Foi assim que aprendi a
perceber que também os mexicanos não eram tão sujos e bêbados como sempre
apareciam, e que havia uma história e uma intenção atrás do preconceito com que
eram apresentados ao grande público. De lá para cá, sempre procurei outras
fontes, que felizmente existem, e me acostumei a pensar que é sempre bom estar
atento a mais de um lado de cada questão apresentada, não mais no cinema, mas
na vida real, principalmente no campo dos interesses econômicos e políticos.

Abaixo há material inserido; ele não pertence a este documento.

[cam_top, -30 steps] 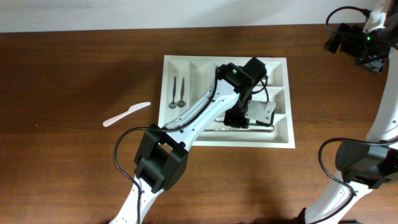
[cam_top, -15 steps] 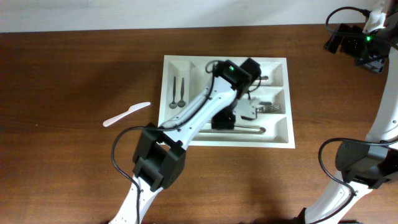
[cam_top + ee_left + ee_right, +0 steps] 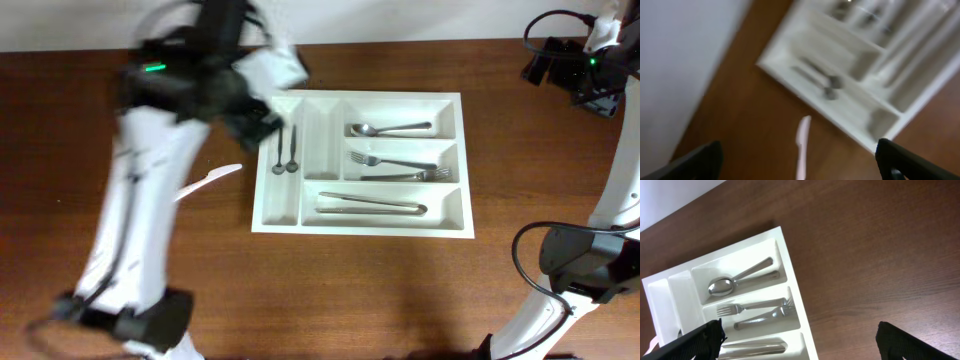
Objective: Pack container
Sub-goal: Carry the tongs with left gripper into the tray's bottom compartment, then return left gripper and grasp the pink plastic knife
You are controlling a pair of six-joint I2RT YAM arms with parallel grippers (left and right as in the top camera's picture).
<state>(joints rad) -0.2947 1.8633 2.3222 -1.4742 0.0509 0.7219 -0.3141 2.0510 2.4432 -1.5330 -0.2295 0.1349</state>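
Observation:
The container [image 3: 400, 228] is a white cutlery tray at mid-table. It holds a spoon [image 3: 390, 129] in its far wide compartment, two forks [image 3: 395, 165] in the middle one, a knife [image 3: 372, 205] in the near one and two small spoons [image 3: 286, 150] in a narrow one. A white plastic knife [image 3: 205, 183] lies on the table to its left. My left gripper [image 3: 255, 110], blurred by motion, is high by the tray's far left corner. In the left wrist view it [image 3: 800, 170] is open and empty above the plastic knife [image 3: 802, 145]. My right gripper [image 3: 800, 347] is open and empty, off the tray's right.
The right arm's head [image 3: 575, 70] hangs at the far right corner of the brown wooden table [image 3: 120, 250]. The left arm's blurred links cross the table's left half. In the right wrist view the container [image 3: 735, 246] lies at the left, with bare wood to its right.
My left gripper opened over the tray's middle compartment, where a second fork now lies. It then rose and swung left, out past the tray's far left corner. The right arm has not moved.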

Tudo isso vem a propósito de
dois episódios que frequentaram o noticiário da semana que se encerra , ambos
envolvendo os Estados Unidos: as terríveis explosões das bombas na Maratona de
Boston e a votação no Congresso Americano que rejeitou a proposta de Obama no
sentido da regulamentação de venda de armas , decisão que o próprio Presidente
qualificou de “vergonha nacional”.
Não se trata, aqui,
apresso-me em dizer, de “gostar ou não” dos Estados Unidos, ser ou não ser
“americanófilo”. Na forma americana de ser, coexistem, ao lado de padrões
comportamentais e filosóficos que muitos consideram emblematicamente positivos,
aspectos menos nobres, entre eles a violência, um dos seus ícones históricos e,
por isso, autêntico calcanhar de Aquiles do Império do Norte. Os americanos
vivem se envolvendo em
guerras. Indios, mexicanos, alemães, japoneses, coreanos,
vietnamitas, iraquianos, afegãos, compõem uma incalculável legião de inimigos
colecionados ao longo de sua história. Não entro no mérito de cada um dos
conflitos em que eles se meteram e quem quiser que o faça: seria leviano, por
exemplo, comparar a motivação da luta contra o nazismo com a de qualquer das
suas demais escaramuças bélicas. Mas o fato é que os EUA foram, gradativamente,
ocupando o espaço de xerifes do planeta, com apregoadas razões humanitárias
–defesa da democracia, da liberdade, dos direitos humanos - que alguns nem
sempre consideraram verdadeiras. E haja armas para fazer valer essas razões...
Esse clima conflituoso
também persegue internamente a saga americana, marcada por histórica secessão e
por acentuada visão discriminatória. Lincoln, os irmãos Kennedy , Martin Luther
King e outros estão aí a mostrar até onde puderam ir as suas desavenças
internas. Não ajuda muito, creio, o extremado valor cultural atribuído ao
individual, tendo como subproduto o direito indiscriminado de portar armas e o
consequente risco dos tristes massacres que lá se verificam de tempos em tempos. Tudo amparado
subliminarmente por uma enxurrada dos filmes violentos, onde, ao lado de
cultuados heróis modernos, predominam as balas, as explosões e as catástrofes E
haja mais armas...
No momento em que escrevo esta coluna, os
autores do atentado já teriam sido identificados como dois jovens irmãos
chechenos , estudantes nos EUA, um morto e o outro quase. Eles podem ter sido
instrumentos de uma absurda e sempre detestável ação terrorista arquitetada de
fora do país, um infeliz de capítulo a mais do inaceitável conflito político,
ou religioso, ou econômico, que separa espaços planetários, cada qual com seus
fundamentalismos característicos. Mas também podem ser exemplos de uma
manifestação do terror doméstico, na linha de tantas outras que já se
produziram nessa sociedade que, desde os tempos do bang-bang, privilegia o
porte de armas. Qualquer das duas hipóteses – terrorismo externo ou interno -,
que podem até se complementar, deveria provocar , mais do que a euforia patriótica
pela eficiência dos órgãos de segurança, uma séria reflexão da sociedade
americana sobre as razões e motivações capazes de originar desgraças desse tipo.”